OAKES: The goal is, is pretty broad. It’s to really work with companies and individuals on figuring out how to do better design, really looking at the whole supply chain. So, where are your products coming from? How are they being made? Who’s making them? What are they being dyed with? And the industry also has changed rapidly within the last 10, 20 years. It’s gotten to be more global. So really taking a look at where are the products being made and being shipped off to and figuring out how we can be more efficient along the supply chain and how that connects to carbon emissions is also very important.
GELLERMAN: Well I dare say just about everything I wear it was made in, in China.
OAKES: Yeah, and I think that is something that we need to tackle. I don’t think that’s going to change anytime soon. So then I would venture to say to some of the companies, let’s look at the practices, that if they’re being done in China, let’s look at labor laws. Let’s look at the dyes that are being used, the types of fibers that were being used. Can we go with a more organic fiber as is something that is synthetic and toxic?
GELLERMAN: It, it seems to me that you’re trying to do for the fashion industry what’s been done in the last few years with the organic food industry.

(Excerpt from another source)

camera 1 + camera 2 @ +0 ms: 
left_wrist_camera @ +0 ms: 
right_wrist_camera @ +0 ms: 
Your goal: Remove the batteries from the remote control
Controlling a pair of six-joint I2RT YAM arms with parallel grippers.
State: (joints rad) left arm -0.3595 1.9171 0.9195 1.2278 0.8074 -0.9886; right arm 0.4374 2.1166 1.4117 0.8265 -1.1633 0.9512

OAKES: Yeah, I think, uh, fashion apparel is definitely going to follow the same route that the organic food industry has had on consumers except that, ya know, organic food is easier for people to understand because they’re actually ingesting it and the apparel industry is a little less apparent in people’s lives but it is also a lifestyle choice and I think that’s really what’s going to hook people in is really seeing, you know, the food that they eat, what the clothes that they wear say about them.
GELLERMAN: Well, Summer, thank you very much.
OAKES: Thanks for having me.
GELLERMAN: Summer Rayne Oakes is an eco-model and fashion consultant working in New York City.